Proper health and menstrual facilities not only improve individual health but also facilitates gender equality. Inadequate health facilities hinder progress, mental stability, and undermine the overall health of women. National and international concerns about menstrual hygiene have been spearheaded through water, sanitation, and hygiene (WASH ― an umbrella term) programs in schools and policy and programming frameworks to improve knowledge and infrastructure to manage menstrual hygiene.

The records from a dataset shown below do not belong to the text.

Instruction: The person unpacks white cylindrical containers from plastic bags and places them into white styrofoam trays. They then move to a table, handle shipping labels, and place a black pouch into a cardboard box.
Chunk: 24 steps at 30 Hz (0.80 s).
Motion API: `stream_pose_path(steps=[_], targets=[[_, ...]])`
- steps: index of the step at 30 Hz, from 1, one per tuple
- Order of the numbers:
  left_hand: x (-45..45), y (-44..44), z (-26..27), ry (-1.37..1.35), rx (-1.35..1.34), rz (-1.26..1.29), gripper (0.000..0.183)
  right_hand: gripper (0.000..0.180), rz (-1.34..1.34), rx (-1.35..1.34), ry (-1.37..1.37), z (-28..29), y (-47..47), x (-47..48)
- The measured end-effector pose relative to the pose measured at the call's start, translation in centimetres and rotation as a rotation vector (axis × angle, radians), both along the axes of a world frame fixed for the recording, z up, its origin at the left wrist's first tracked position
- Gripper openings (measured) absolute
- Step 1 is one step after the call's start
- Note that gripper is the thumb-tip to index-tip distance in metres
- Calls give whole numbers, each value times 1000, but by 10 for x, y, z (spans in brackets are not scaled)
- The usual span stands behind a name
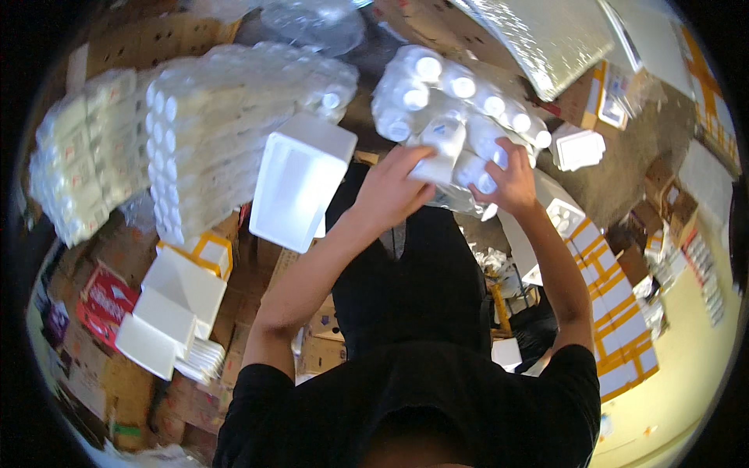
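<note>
A plastic-wrapped pack of white bottles (462, 88) lies before me, with several round caps facing up. My left hand (398, 184) is closed around a white bottle (443, 143) with a small blue mark, at the near side of the pack. Beside it, my right hand (506, 178) has its fingers bent over another white bottle (484, 139); whether it grips that bottle I cannot tell. Torn clear film (459, 200) hangs under the near bottles. An open white foam box (301, 181) stands tilted left of my left forearm.
Large wrapped stacks of bottles (234, 111) stand on the left. Below them are foam boxes (184, 281) and a red carton (108, 301). White foam lids (578, 147) lie right of the pack. Foam boxes with yellow tape (614, 298) line the right, and a silver foil sheet (526, 41) is above.
</note>
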<state>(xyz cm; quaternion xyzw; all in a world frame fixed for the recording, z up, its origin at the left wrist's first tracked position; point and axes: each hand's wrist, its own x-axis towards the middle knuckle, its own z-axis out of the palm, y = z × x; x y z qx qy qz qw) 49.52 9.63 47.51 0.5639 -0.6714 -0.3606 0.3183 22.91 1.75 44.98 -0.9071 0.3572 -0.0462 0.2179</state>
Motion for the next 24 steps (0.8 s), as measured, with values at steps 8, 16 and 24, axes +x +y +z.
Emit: stream_pose_path(steps=[8, 16, 24], targets=[[102, 148, 108, -293, 37, 663, 39, 50, 402, 224, -411, 84, -11, 124], [127, 232, 43, -372, 252, 877, 29, 45, 470, 484, -280, 55, 42, 290], [117, 244, -33, -240, 511, 886, 27, 43, 660, 155, 32, -26, 94, 313]])
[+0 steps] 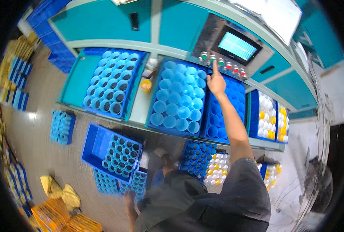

According to 2011 census estimates (the latest available census data), 10% of India’s population were female adolescents aged 10-19 years, which translates into approximately 120 million girls. The last few years have seen significant changes in terms of menstrual hygiene, speaking of which there is a 12 percent increase in the number of girls using pads.
Government has broad outreach to its citizens and on local and international levels. It can hold multi-stakeholder meetings and co-partner with brands and corporates assisting in setting up the new models on health/sex education and menstrual hygiene management.
Menstrual hygiene must be promoted under religious guidelines. Both men and women if given guidance under religious teachings must have positive outcomes.
Encourage the participation of men in awareness campaigns and menstrual education and management through religion and encouragement through religious modes.
Strategize the cultural, religious and social taboos associated with menstruation.
The government must ensure building enough toilets at public places and schools with proper sanitation facilities and safety for women.
The government should monitor the psychological illness of young girls who suffer trauma in their periods.
Each family should educate women and girls regarding menstrual hygiene and should play an active role in obliterating the taboo around it.
By running awareness campaigns in rural areas on an individual as well as common levels Eg. 24-year old Anurag Chauhan is teaching rural women how to break the taboo around menstruation.
Awareness campaigns, short films/documentaries, booklets, comics and short courses.Eg. Harvard University has launched a programme called Problem Driven Iterative Adaptation (PDIA) an approach for problem-solving.
The government must ensure free sanitary napkin schemes for rural areas. Besides, running health systems in educational institutes would make a bigger difference. For instance, Procter & Gamble’s partnership with the Goa Government in India to introduce an educational module on menstrual hygiene management as part of the Education in Government Schools curriculums.